Armstrong has since traded under various business names, including Princeton Economics International, Princeton Economic Consultants, Inc., Economic Consultants of Princeton, Inc., and Armstrong Report, Inc.

After viewing The Toast of New York in high school, Armstrong came to believe that assets do not appreciate linearly over time and that, historically, some manner of economic panic occurs every 8.6 years.

1985

In 1985 Armstrong was found to have violated Commodity Futures Trading Commission regulations by failing to register as a commodity trading advisor, failing to deliver required disclosure documents to clients, and failing to maintain proper records.

1987

In 1987 one of Armstrong's trading entities, Economic Consultants of Princeton Inc., was charged with failing to disclose a commission sharing agreement, and another of his entities, Princeton Economic Consultants Inc, was charged with misrepresenting hypothetical performance results and omitting a required disclaimer in advertisements.

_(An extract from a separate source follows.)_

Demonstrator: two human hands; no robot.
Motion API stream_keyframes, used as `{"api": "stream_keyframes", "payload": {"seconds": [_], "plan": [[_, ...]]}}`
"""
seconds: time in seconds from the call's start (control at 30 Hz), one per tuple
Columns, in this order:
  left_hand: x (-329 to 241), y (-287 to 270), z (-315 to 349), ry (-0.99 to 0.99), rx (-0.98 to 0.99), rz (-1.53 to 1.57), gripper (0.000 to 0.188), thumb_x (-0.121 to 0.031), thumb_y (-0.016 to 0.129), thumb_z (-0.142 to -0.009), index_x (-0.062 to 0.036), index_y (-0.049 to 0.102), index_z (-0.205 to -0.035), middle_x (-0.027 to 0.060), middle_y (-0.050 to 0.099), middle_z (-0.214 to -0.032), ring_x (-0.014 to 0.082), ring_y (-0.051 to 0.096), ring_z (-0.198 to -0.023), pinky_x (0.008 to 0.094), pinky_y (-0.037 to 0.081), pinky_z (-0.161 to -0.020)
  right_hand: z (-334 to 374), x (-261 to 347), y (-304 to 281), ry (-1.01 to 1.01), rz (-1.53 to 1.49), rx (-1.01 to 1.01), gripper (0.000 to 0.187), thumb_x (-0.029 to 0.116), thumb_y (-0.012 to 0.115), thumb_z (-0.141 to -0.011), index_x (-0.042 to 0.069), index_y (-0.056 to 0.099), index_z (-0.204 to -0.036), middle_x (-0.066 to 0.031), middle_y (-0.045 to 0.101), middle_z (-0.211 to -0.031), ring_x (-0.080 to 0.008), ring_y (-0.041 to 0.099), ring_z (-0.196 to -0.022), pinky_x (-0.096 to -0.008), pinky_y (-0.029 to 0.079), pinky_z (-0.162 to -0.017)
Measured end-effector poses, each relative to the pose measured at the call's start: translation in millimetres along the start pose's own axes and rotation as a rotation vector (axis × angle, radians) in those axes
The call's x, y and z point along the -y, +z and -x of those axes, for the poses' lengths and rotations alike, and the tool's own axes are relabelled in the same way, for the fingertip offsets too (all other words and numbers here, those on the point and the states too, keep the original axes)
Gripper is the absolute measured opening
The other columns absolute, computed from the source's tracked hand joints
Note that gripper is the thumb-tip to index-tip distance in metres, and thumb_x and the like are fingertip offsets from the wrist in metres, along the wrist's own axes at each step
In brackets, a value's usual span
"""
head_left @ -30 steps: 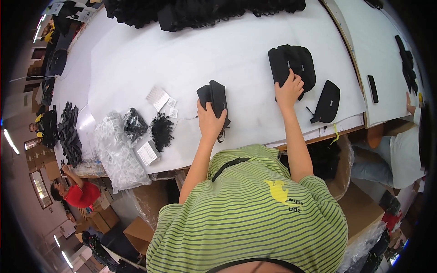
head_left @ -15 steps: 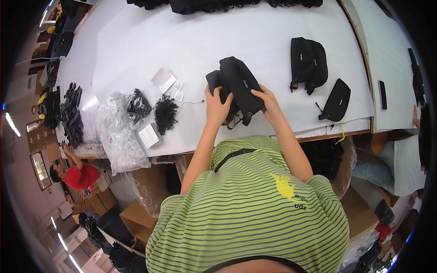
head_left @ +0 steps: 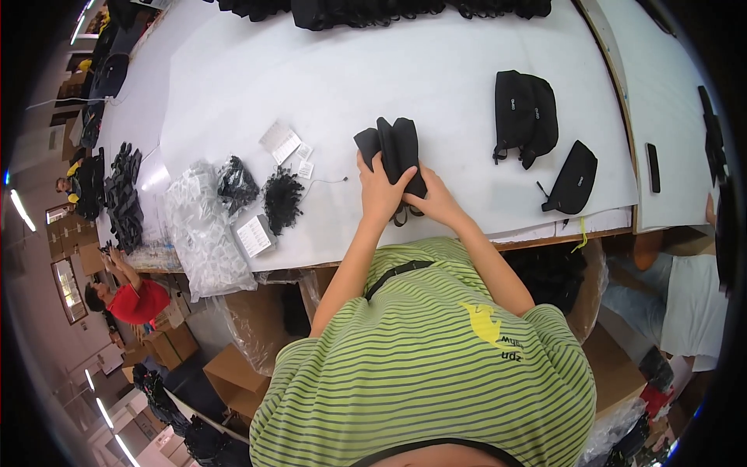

The penalties levied banned Armstrong and his companies from trading for twelve months, revoked their registrations, imposed cease-and-desist orders, and levied civil penalties totalling fifty thousand dollars.

1998

On June 27, 1998, Armstrong was quoted in the Financial Times, predicting that the Russian financial troubles would prove to be more damaging to Europe than the 1997 Asian financial crisis.

Other commentators in the same article argued that only countries with strong ties to Russia - e.g. Germany and smaller eastern European countries - would be severely affected.

This turned out to be closer to the truth, with the British FTSE100 and French CAC 40 having fully recovered by December, and the German DAX reaching pre-crisis levels by November the next year.

Armstrong frequently claims that in the article he predicted the economic collapse itself, claiming that this prediction drew the attention of the CIA.

However, the possibility of a collapse was already well understood weeks earlier.

Justin Fox wrote in Time that Armstrong's model "made several eerily on-the-mark calls using a formula based on the mathematical constant pi."

1999

In 1999, Japanese fraud investigators accused Armstrong of collecting money from Japanese investors, improperly commingling these funds with funds from other investors, and using the fresh money to cover losses he had incurred while trading.

United States prosecutors called it a three-billion-dollar Ponzi scheme.

Allegedly assisting Armstrong in his scheme was the Republic New York Corporation, which produced false account statements to reassure Armstrong's investors.

Armstrong was indicted in 1999 and ordered by Judge Richard Owen to turn over fifteen million dollars in gold bars and antiquities bought with the fund's money; the list included bronze helmets and a bust of Julius Caesar.

Armstrong produced some of the items but claimed the others were not in his possession; this led to several contempt of court charges brought by the SEC and the CFTC, for which he served seven years in jail until he reached a plea bargain with federal prosecutors.

Under the terms of the agreement, Armstrong admitted to deceiving corporate investors and improperly commingling client funds—actions that according to prosecutors resulted in commodities losses of more than seven hundred million dollars—and was sentenced to five years in prison.

2001

In 2001, the bank agreed to pay US$606 million as restitution for its part in the scandal.

2011

Barron's noted the model called for a change in sentiment in June 2011.

He was released from federal custody on 2 September 2011 after serving a total of eleven years behind bars.

2015

According to an editorial in The Guardian, Armstrong incorrectly predicted that a sovereign debt crisis, or "Big Bang" as he called it, would begin on 1 October 2015.

2017

The case against Armstrong was finally closed in 2017, with the distribution of about $80 million to claim holders by the receiver, according to court filings.

2019

Armstrong appealed the refusal of the receiver to transport his remaining possessions from storage lockers in New York and Pennsylvania to him in Florida, but the appeal failed in 2019.

Concerning his felony conviction, Armstrong is "unrepentant", according to Bloomberg.